▶ Problem to work on
Copy each line from the data that has the word "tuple" in it.

▶ Source data

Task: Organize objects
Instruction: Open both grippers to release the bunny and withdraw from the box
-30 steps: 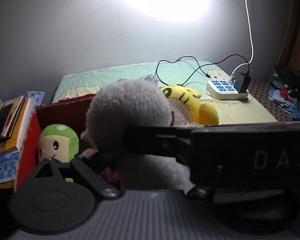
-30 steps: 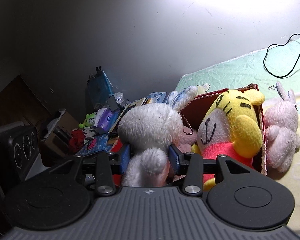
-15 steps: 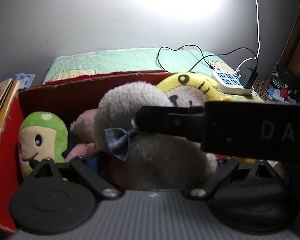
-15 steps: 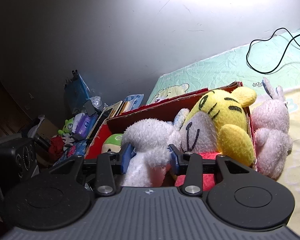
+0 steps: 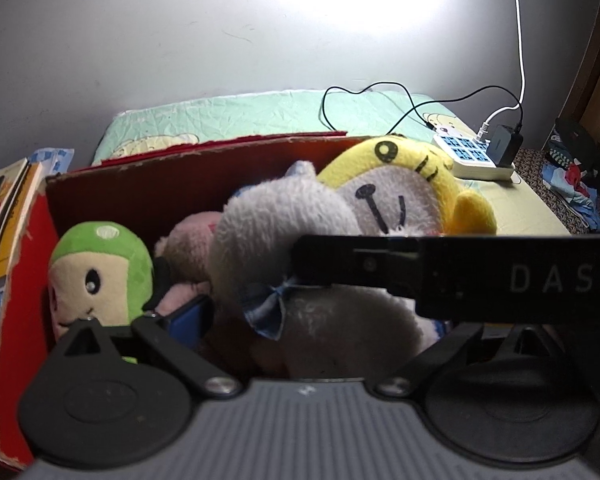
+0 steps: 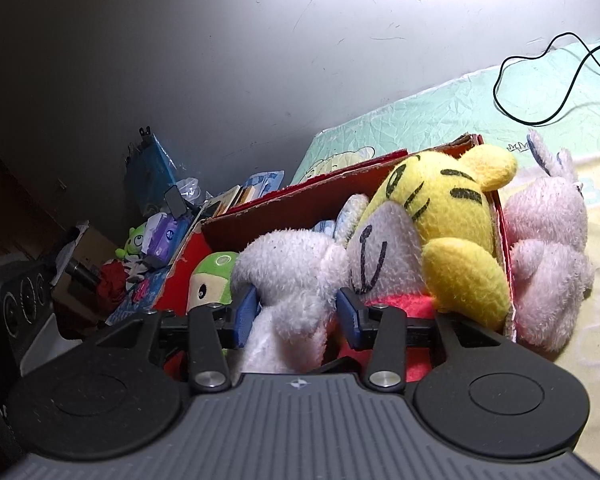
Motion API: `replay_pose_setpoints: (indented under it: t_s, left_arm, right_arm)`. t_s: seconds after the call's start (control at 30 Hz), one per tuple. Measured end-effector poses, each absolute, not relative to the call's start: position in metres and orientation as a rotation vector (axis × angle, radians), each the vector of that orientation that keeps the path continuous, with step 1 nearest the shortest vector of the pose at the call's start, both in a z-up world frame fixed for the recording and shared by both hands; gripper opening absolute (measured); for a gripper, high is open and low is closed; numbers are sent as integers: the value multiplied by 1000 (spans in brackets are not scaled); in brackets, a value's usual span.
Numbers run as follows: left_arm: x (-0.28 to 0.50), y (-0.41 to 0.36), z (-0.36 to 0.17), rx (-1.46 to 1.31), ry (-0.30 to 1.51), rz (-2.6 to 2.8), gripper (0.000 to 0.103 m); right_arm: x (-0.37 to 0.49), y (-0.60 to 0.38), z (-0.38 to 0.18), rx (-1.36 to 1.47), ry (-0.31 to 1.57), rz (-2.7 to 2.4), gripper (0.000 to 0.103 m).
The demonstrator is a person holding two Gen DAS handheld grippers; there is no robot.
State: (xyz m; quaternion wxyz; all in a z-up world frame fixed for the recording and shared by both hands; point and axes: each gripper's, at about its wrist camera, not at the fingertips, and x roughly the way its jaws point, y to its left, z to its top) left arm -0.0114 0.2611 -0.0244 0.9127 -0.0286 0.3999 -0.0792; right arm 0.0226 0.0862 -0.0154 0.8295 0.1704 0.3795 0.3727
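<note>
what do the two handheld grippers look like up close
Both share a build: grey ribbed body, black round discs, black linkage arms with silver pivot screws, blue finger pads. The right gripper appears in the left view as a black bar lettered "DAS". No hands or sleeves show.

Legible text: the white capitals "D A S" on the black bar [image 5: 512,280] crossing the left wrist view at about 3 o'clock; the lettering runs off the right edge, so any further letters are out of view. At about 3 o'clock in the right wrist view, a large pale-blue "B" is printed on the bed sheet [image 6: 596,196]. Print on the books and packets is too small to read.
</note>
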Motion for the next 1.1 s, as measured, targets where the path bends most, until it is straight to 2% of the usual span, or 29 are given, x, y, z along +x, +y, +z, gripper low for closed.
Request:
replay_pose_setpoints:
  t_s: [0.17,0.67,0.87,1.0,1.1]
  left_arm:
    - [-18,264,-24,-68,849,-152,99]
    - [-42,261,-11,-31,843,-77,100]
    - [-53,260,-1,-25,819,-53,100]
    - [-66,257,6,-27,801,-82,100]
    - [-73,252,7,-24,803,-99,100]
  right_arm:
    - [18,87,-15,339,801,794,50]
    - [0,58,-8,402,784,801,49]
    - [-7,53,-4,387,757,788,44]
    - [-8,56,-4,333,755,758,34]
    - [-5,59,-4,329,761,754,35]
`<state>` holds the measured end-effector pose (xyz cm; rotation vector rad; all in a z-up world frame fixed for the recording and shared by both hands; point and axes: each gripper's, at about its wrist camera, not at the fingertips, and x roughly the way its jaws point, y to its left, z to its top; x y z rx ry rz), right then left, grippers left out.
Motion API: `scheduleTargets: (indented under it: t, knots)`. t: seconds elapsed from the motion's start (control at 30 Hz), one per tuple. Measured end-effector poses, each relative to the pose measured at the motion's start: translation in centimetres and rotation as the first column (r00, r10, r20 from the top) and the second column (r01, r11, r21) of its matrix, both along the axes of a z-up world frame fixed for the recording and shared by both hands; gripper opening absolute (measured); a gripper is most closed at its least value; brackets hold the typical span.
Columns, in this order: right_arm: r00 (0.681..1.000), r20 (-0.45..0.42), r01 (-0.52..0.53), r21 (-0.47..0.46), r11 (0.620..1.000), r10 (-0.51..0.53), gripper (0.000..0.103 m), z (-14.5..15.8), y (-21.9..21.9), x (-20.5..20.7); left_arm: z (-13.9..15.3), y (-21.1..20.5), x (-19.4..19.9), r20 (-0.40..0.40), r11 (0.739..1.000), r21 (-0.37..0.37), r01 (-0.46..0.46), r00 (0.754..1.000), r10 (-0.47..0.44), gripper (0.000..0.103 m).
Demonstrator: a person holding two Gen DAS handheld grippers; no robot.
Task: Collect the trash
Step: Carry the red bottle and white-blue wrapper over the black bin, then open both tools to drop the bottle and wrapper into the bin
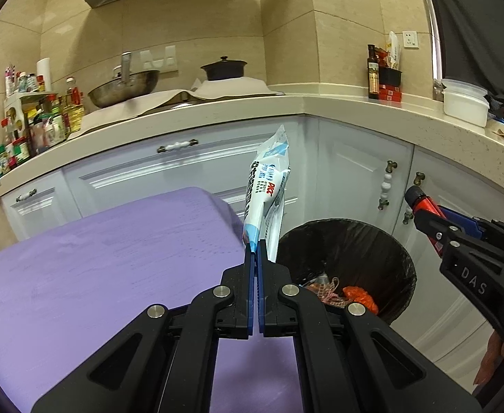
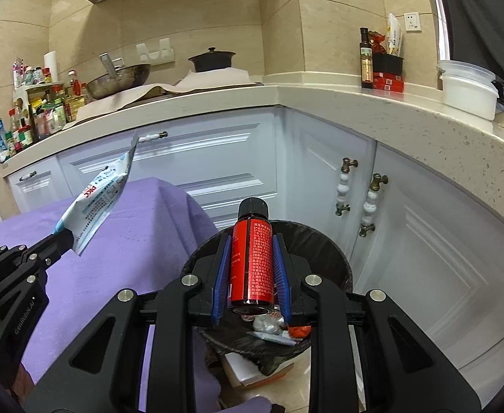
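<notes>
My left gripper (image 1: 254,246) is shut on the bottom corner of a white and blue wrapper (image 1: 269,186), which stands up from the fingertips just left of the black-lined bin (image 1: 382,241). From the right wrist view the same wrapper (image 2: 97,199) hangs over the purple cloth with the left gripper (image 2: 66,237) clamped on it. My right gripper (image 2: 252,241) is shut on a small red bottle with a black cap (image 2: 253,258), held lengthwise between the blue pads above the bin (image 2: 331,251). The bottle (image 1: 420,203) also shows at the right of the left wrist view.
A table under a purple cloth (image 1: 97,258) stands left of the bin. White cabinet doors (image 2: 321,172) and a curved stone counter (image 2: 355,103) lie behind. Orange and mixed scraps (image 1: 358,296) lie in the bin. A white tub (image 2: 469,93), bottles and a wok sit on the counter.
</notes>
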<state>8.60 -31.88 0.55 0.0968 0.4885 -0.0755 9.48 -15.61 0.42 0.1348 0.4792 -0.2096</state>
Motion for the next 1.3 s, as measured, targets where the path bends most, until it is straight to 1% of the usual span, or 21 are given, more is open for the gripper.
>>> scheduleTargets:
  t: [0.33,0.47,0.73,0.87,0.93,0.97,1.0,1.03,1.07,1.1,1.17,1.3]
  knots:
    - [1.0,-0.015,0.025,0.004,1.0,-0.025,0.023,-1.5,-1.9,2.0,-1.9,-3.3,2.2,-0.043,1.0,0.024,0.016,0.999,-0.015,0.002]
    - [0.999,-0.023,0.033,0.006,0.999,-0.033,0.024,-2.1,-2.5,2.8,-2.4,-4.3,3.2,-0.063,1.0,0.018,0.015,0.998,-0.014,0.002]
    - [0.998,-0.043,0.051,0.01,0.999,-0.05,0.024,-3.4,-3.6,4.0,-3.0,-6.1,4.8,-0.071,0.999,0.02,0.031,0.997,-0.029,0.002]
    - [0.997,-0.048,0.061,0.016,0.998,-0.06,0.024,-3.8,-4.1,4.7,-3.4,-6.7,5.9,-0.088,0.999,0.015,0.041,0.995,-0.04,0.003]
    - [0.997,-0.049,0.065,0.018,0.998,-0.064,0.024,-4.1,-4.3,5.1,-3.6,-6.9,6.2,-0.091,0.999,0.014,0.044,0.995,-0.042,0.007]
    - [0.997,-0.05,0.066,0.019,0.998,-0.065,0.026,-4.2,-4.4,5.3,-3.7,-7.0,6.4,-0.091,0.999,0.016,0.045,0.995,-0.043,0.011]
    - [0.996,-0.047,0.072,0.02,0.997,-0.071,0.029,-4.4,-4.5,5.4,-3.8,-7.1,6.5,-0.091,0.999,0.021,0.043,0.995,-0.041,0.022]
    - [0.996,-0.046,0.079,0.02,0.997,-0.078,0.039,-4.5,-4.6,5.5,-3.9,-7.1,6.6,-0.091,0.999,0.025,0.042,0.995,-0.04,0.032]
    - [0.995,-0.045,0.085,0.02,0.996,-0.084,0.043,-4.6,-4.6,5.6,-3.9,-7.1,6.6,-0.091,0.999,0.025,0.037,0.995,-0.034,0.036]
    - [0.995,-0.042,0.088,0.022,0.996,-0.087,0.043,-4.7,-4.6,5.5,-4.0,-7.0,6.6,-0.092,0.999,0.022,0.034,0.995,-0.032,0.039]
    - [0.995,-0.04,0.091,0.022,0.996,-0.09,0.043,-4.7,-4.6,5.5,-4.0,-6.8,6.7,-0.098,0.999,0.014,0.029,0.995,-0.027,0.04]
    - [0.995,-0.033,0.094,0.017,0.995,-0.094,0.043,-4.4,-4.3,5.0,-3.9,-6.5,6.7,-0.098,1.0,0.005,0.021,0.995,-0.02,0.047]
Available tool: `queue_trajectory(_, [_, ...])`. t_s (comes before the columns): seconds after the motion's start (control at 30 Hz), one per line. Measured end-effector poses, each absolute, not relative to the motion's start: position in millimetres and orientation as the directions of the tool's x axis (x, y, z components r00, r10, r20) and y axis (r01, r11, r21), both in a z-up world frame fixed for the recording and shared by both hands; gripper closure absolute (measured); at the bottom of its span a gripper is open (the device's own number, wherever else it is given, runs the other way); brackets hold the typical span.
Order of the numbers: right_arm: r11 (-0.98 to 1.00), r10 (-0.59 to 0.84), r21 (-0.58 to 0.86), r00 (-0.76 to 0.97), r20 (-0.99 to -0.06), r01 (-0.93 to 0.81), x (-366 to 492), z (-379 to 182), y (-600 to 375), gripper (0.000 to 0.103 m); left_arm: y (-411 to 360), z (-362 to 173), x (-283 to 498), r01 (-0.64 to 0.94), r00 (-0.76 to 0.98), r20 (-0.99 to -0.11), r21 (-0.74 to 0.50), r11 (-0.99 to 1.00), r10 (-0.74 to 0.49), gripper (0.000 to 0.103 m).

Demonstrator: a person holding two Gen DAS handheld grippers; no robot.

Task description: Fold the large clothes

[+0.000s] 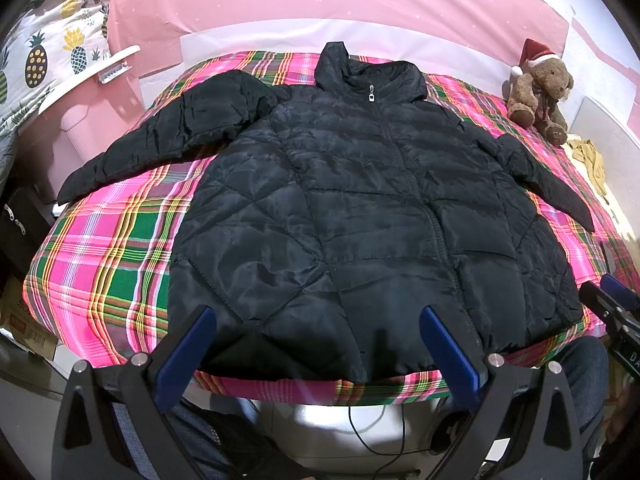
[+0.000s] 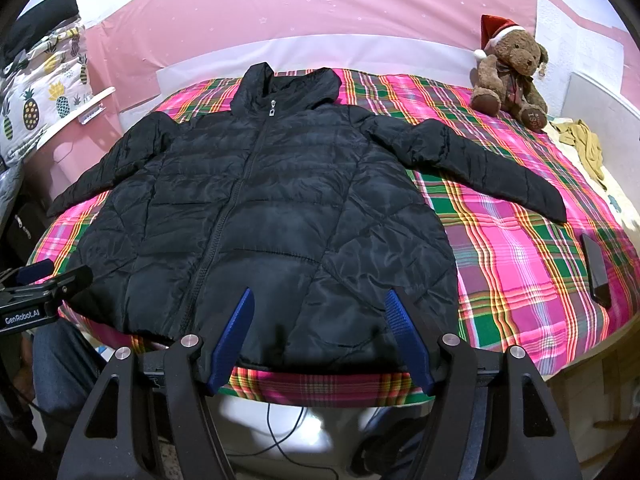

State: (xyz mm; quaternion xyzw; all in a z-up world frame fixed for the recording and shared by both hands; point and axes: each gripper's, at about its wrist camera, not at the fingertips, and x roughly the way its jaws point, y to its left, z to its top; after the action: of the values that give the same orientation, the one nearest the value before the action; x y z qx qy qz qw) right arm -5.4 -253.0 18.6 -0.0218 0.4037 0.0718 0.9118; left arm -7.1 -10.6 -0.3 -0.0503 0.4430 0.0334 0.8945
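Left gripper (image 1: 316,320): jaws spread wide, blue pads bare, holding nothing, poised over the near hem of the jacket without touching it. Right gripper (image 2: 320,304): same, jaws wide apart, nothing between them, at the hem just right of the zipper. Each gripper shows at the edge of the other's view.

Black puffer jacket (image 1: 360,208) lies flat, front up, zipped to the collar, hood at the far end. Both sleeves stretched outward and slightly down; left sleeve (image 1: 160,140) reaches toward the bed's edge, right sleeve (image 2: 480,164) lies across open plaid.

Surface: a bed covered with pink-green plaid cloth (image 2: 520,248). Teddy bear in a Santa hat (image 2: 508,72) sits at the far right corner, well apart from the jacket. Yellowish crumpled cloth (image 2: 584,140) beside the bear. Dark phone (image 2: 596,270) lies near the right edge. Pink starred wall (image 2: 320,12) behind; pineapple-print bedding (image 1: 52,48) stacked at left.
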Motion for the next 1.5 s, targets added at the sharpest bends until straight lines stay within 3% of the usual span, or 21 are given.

▶ Response box
Motion API: `replay_pose_setpoints: (indented under it: t_s, left_arm, right_arm)`. t_s: seconds after the call's start (control at 30 Hz), one per tuple. Measured end-effector poses, each absolute, not relative to the call's start: position in metres and orientation as a rotation vector (axis × angle, radians), each the vector of that orientation that keeps the path continuous, with step 1 nearest the shortest vector of the pose at the call's start, both in a z-up world frame fixed for the recording and shared by both hands; gripper opening absolute (measured); for a gripper, high is open and low is closed; numbers are sent as integers: the value multiplied by 1000 (spans in brackets are not scaled); in brackets, a value's usual span.
Motion API: `scheduleTargets: (indented under it: t, knots)`. t: seconds elapsed from the motion's start (control at 30 Hz), one per tuple. Measured end-effector poses, each relative to the pose measured at the motion's start: translation in centimetres and rotation as the first column (r00, r10, r20 from the top) and the second column (r01, r11, r21) of its matrix, both along the axes of a z-up world frame fixed for the recording and shared by both hands; gripper opening absolute (measured); a gripper is most closed at its least value; brackets hold the typical span.

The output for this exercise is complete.